Figure 2. Propensity score (logit metric) distribution before matching. This figure presents the nonparametrically estimated density of the propensity scores based on all imputed data sets. To obtain a density distribution across all data sets, we combined them.

Figure 2. Propensity score (logit metric) distribution before matching. This figure presents the nonparametrically estimated density of the propensity scores based on all imputed data sets. To obtain a density distribution across all data sets, we combined them.

Figure 3. Propensity score (logit metric) distribution after full matching. This figure presents the nonparametrically estimated density of the propensity scores based on all matched data sets. To obtain an average density distribution across all data sets, we combined them and adjusted the weights by the sum of the weights in each group.

Figure 3. Propensity score (logit metric) distribution after full matching.

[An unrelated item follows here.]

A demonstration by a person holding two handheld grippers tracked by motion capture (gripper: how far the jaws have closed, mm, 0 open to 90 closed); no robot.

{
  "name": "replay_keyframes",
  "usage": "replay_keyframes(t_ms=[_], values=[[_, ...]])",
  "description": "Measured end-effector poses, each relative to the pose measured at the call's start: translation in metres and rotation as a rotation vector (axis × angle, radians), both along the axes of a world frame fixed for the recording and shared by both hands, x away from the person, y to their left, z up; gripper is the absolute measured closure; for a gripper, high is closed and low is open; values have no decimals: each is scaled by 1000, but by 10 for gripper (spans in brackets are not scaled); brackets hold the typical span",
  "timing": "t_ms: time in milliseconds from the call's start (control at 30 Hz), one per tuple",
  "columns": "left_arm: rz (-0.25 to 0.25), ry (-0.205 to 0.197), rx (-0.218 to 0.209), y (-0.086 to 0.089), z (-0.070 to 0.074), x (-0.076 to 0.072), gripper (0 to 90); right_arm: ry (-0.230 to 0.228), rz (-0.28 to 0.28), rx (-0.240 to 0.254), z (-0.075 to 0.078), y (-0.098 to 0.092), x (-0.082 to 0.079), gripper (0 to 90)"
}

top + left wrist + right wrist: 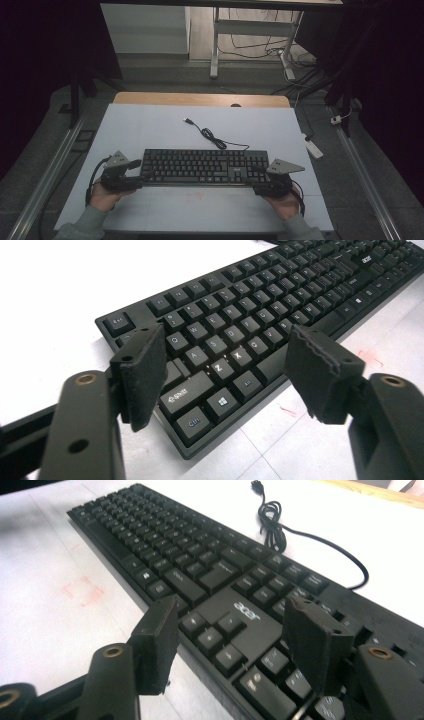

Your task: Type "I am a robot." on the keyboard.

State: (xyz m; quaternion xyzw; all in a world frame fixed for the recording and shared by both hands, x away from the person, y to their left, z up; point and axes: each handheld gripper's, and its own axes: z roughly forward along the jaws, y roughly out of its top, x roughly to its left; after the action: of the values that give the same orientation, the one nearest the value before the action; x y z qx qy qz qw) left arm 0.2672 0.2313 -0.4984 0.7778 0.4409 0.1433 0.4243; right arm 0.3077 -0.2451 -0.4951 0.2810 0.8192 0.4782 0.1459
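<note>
While both grippers stand open, keyboard (202,166) lies flat on table (150,125), long axis left-right, keys up; left gripper (141,176) straddles its left end, right gripper (256,181) its right; cable (210,135) trails away.

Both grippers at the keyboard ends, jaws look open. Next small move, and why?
Probably close both grippers on the keyboard ends. The left gripper straddles the Shift/Ctrl corner and the right gripper straddles the arrow-key end, jaws open, pads not pressing on it. The keyboard lies flat on the white table, its cable loose behind, so nothing seems to block a two-handed grip.
</note>
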Motion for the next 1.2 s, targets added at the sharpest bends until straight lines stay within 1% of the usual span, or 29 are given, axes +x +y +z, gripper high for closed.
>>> replay_keyframes(t_ms=[67, 133, 200, 333, 433, 467, 500, 567, 600, 633, 700, 767, 967, 1000, 1067, 1100, 1200], values=[[2, -2, 0, 0, 0, 0, 353, 6, 4, 9, 0, 4, 2, 430], [6, -6, -3, 2, 0, 1, 372, 5, 6, 7, 1, 6, 2, 444], [8, -8, -6, 3, 0, 0, 397, 7, 21, 17, 2, 12, 4, 496], [4, -18, -8, 3, 1, 0, 447, 3, 41, 5, 5, 23, 6, 582], [-1, -23, -6, 2, 1, -1, 486, -5, 50, -5, 6, 32, 7, 669], [-2, -23, -5, 2, 1, 0, 486, -5, 50, -5, 6, 32, 7, 669], [-4, -24, -4, 2, 1, 0, 521, -8, 61, -8, 7, 37, 8, 722], [-10, -28, -2, 1, 1, 0, 569, -12, 66, -21, 8, 43, 10, 790], [-15, -30, 0, 1, 2, 0, 569, -12, 66, -21, 8, 43, 10, 790], [-18, -33, 2, 1, 2, 0, 627, -15, 77, -24, 8, 47, 11, 841], [-24, -39, 6, 0, 2, -1, 668, -18, 93, -29, 9, 52, 12, 880], [-25, -41, 8, -1, 2, -1, 706, -16, 98, -22, 9, 57, 13, 894], [-31, -44, 8, 0, 3, -1, 835, -15, 112, -43, 9, 71, 16, 896], [-34, -44, 8, 0, 2, -1, 854, -15, 115, -38, 8, 73, 17, 896], [-37, -42, 9, -1, 2, 0, 882, -16, 117, -40, 8, 77, 18, 896], [-39, -41, 10, -1, 2, 0, 882, -16, 117, -40, 8, 77, 18, 896], [-44, -39, 14, -1, 2, 0, 888, -15, 125, -42, 8, 85, 20, 896]])
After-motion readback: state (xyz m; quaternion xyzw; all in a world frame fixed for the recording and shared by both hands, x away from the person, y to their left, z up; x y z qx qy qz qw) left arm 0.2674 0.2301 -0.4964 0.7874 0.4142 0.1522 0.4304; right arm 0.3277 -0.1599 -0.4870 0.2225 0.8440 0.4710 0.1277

This figure presents the nonparametrically estimated density of the propensity scores based on all matched data sets. To obtain an average density distribution across all data sets, we combined them and adjusted the weights by the sum of the weights in each group.

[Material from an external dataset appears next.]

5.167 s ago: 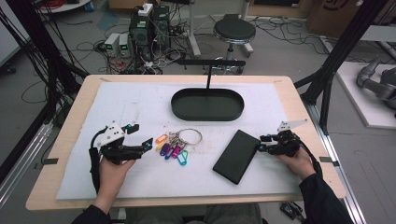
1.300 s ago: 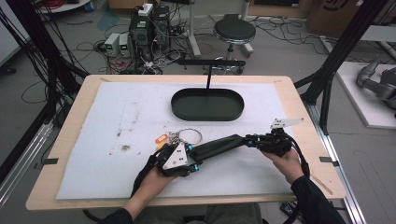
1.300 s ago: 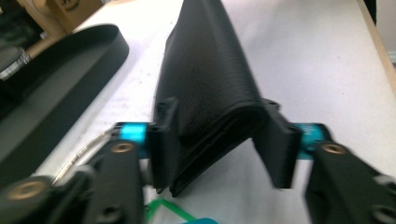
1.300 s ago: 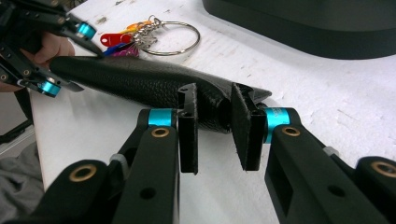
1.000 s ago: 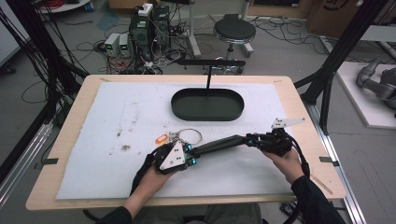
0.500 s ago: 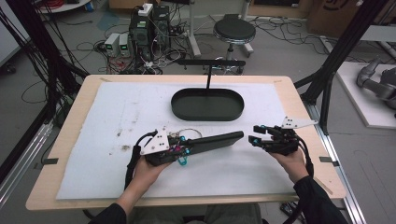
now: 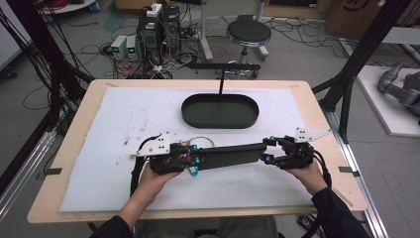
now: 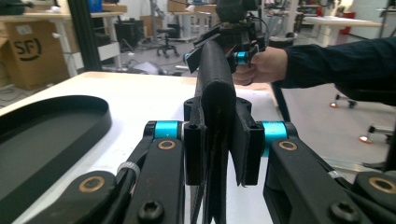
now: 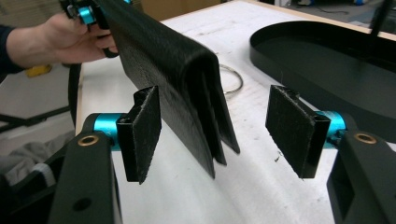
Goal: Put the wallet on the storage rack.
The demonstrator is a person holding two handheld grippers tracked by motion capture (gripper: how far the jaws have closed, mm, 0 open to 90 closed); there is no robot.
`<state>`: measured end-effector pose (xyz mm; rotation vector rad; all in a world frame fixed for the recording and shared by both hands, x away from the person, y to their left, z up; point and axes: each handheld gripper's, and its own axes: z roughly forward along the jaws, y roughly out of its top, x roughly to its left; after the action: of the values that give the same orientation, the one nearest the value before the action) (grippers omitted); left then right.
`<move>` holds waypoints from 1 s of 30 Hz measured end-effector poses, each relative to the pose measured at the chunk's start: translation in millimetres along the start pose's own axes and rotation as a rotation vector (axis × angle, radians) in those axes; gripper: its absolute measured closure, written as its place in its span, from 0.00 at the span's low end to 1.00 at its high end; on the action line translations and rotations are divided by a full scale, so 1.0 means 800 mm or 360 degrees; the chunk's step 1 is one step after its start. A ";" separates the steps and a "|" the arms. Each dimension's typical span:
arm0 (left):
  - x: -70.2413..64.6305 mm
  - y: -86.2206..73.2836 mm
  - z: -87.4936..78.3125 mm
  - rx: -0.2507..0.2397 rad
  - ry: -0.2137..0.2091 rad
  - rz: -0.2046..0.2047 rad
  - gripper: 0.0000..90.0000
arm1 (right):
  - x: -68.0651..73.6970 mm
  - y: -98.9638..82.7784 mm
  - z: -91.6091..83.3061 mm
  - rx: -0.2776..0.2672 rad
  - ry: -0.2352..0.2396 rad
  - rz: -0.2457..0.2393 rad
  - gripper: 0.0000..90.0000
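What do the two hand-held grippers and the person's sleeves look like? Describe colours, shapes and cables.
Both the left gripper and the right gripper are black, with flat dark pads, cyan barrels at the jaw joints and brass-ringed pivots. Each carries a grey three-cornered plate and trails a black cable. The sleeves are dark.

The high view looked forward and down from above the person's side, taking in the whole table [image 7: 317, 106] from far off. The left gripper view sat close and low, facing along the black wallet [image 8: 215, 98] toward 12 o'clock. The right gripper view, as close, faced its other end [image 9: 173, 65] toward 11 o'clock. All three shared the wallet and the black tray [image 7: 220, 110].
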<state>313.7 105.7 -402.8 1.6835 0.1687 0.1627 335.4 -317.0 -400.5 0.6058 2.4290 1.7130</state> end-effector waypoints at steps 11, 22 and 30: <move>0.002 -0.003 0.000 -0.0037 -0.0036 -0.0049 0.85 | 0.012 0.000 0.012 0.0091 0.0068 -0.0140 0.74; 0.007 -0.013 0.008 0.0134 0.0077 -0.0062 0.50 | 0.015 0.003 0.008 0.0075 0.0166 -0.0136 0.86; 0.007 -0.022 0.022 0.0286 0.0110 -0.0039 0.48 | 0.017 0.004 0.008 0.0055 0.0188 -0.0114 0.86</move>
<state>322.8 92.1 -422.0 1.8548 0.2621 0.1921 325.8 -305.5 -397.7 0.4269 2.5307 1.7292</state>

Estimating the HCAP's Effectiveness

Because the aim of the HCAP is to foster students broadly, we investigated the effects of the program on fluid and crystallized intelligence (representing general cognitive abilities), school grades in the main subjects in elementary school (representing academic achievement), interest in investigative vocational activities and epistemic curiosity (representing interests), creativity, self-control, self-concept for several subjects (representing self-concept), and social competencies. The independent variables consisted of the group assignment and all variables that had already been considered for the matching procedure.

The ATT is represented by the multiple regression coefficient of the group variable (0 = did not attend the program, 1 = attended the program). To estimate the size of this effect, we standardized this coefficient by the pooled standard deviation of the dependent variable averaged across the 20 matched data sets. The findings, focused on the treatment effects, are summarized in . For more details about all regression coefficients, see Tables S11 to S20 in the SOM.

Table 4. Average treatment effect on the treated (pooled across 20 imputed data sets)—Standard error correction.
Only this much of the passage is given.